The gist: Really phenomenal deals can be had, but it requires patience, strategy, and a big time commitment to participate in intense bidding wars.
You’ve seen private travel sale sites such as Jetsetter and SniqueAway that allow you to snag amazing deals, but now there is another form of unique travel deals: Off & Away, which holds travel auctions. Most of their auctions are for hotel stays, but some are for all-inclusive travel packages. They say you can get up to 99% off luxury hotel deals. (Though they will be launching a private sale section of their site soon, much like those mentioned above).
How it works
Unlike other auction sites such as eBay where you bid what you will pay, you have to buy bids before you can begin bidding on Off & Away. Bids come in packs and cost $1 each unless you buy a large package. Here are the bid packages:
The auctions themselves start at one penny, and each bid increases the auction price by one cent. However, the amount listed as the auction price is a bit misleading since you pay to bid. Once someone has won, they paid for their bids and also pay the auction price. Say you bid 100 times and win, and the auction ends at $100. You will have paid $100 for the bids and then pay $100 for the auction, for a total of $200. On a small scale, that’s not a big deal–in fact, that’s a fantastic deal for something like a two-night stay at a luxury hotel. But if you place a really large amount of bids and the auction price gets pretty high (which is possible for the big packages), it might be a lot more than you might expect.
Each bid extends the clock by 15 seconds, which means the bidding wars can go on indefinitely. This is where it starts to feel like a strategic game. I asked their team if there was an average amount of bids used for auctions. Here was their response:
In terms of stats on the average amount of bids used to win an auction, it’s really hard to say because it varies by the destination and property and even day. There have been instances where the same property is won by a bidder who used 200 bids and other times when it is won with only 5 bids. It also depends on the bidding strategy used by the winner. They could choose to start bidding early on in the auction and invest a certain number of bids or wait until later in the auction and jump in to win with a fewer number of bids.
Here’s what an auction page looks like:
If you lose
With most auctions, if you lose, you pay nothing. With Off & Away, you don’t get that $1/bid money back. Instead, you get credit of that amount to book hotels through their search engine. I tested out their search engine for Vancouver hotels, and I found some great deals at very legit places. Unfortunately, the credit is only good for one month. Though I did bid $10 on an auction (more on that below), and after losing, I unlocked a deal for a 120% booking credit special on that amount if I booked at that hotel. That sadly meant just a $12 credit in my case, but would be cool if I had bid a lot more. I did also see a 10% discount for booking early at many of the hotels in their search engine.

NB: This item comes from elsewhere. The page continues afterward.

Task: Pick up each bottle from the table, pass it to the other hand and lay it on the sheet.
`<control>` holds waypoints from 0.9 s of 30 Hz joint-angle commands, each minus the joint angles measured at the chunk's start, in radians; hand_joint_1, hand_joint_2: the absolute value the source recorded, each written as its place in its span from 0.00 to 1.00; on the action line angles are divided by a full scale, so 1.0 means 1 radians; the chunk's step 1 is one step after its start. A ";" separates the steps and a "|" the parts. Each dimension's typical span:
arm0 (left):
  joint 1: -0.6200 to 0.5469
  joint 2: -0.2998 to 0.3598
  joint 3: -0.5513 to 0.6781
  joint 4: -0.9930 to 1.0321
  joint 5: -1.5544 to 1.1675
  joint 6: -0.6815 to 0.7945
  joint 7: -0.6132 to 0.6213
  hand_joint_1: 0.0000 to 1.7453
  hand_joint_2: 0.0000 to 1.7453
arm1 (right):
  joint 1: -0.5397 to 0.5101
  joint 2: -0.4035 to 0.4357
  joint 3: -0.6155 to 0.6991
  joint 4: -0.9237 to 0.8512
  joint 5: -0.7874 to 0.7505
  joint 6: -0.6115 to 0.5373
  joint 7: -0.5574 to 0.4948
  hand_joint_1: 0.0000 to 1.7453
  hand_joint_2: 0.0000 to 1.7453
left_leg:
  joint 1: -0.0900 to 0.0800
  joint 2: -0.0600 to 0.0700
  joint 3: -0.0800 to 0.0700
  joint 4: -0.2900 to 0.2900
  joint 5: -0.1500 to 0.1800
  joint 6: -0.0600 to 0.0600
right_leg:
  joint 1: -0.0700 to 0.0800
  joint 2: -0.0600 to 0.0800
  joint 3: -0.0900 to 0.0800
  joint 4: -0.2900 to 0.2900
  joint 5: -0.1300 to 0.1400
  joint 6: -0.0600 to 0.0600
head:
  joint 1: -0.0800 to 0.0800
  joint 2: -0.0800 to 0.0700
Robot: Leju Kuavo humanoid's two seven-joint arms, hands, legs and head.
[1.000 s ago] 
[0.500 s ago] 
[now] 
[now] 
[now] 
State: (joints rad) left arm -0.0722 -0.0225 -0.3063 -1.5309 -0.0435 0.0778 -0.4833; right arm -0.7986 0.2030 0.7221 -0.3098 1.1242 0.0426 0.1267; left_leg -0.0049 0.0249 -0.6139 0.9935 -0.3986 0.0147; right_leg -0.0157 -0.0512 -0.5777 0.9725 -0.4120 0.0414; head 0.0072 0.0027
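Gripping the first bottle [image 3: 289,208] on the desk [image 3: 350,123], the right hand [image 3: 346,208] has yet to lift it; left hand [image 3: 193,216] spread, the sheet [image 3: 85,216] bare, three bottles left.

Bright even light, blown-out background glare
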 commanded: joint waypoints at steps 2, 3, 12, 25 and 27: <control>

I went to OffandAway.com and saw that there was an auction starting for a two-night stay at a Sofitel in New York City. I want to go back to the city sometime soon, so I bought a starter back of 10 bids ($10). I bid back and forth with someone a few times and then they gave up, and for an entire day, it looked like I was the winner. I had only spent four bids, so I couldn’t believe it. The next day, the auction was to end at 11 a.m. I kept a close eye on it, and someone would occasionally outbid me, and I would up mine by one bid. Then the counter turned red and started going down. 3. 2. 1. I expected it to go to zero and say that I won.
Instead, it went to “Going.” It stayed on that, and I couldn’t figure out what was going on–hadn’t I just won? I eventually refreshed the page, and all of the sudden I realized that the auction was still going and people were bidding every other second. Somehow, someone squeezed in a bid when the timer was at one second. Crap.
I decided to keep an eye on it, and I tried to increase my bids a few times, but then I ran out of bids. I didn’t feel like spending another $10 on a pack of bids, so I decided to observe instead. I went back every few minutes to check on it, thinking it had to end soon, but every few seconds, someone else made a bid and more time was added. It was pretty incredible how fast things moved. I would forget about it for a while and then check back an hour later, and it was still going. It actually was still going when I last checked around 4 p.m. At that point, the bids had gone up to over 1,000, and I could see the name of the winner constantly changing. A lot of people were in the game. I like the idea that the clock can be extended by more auctions, though it can get tiring since your window of getting another bid in is so brief. You can’t do anything else but sit and watch it. I was amazed that people were able to keep up with it all day.
I checked a few days later to see what ended up happening. I was able to see that the person who won had put in 39 bids total, meaning $39, and the auction amount ended up at $33.09. That means the winner paid less than $70 for a two-night stay in a terrace suite in NYC worth $2,000. The thing is, the people who started bidding earlier went through way more bids. My guess is that this person swooped in toward the end when everyone else was tiring out. That’s a pretty phenomenal deal, but it also takes a lot of dedication and time to plan that out and make it happen.
You can check out their winners section, which shows you real people who have won. You can look at their recently ended auctions to see how much winners ended up paying. The deals people ended up scoring are really incredible.
Have you ever used OffandAway? If not, would you consider it?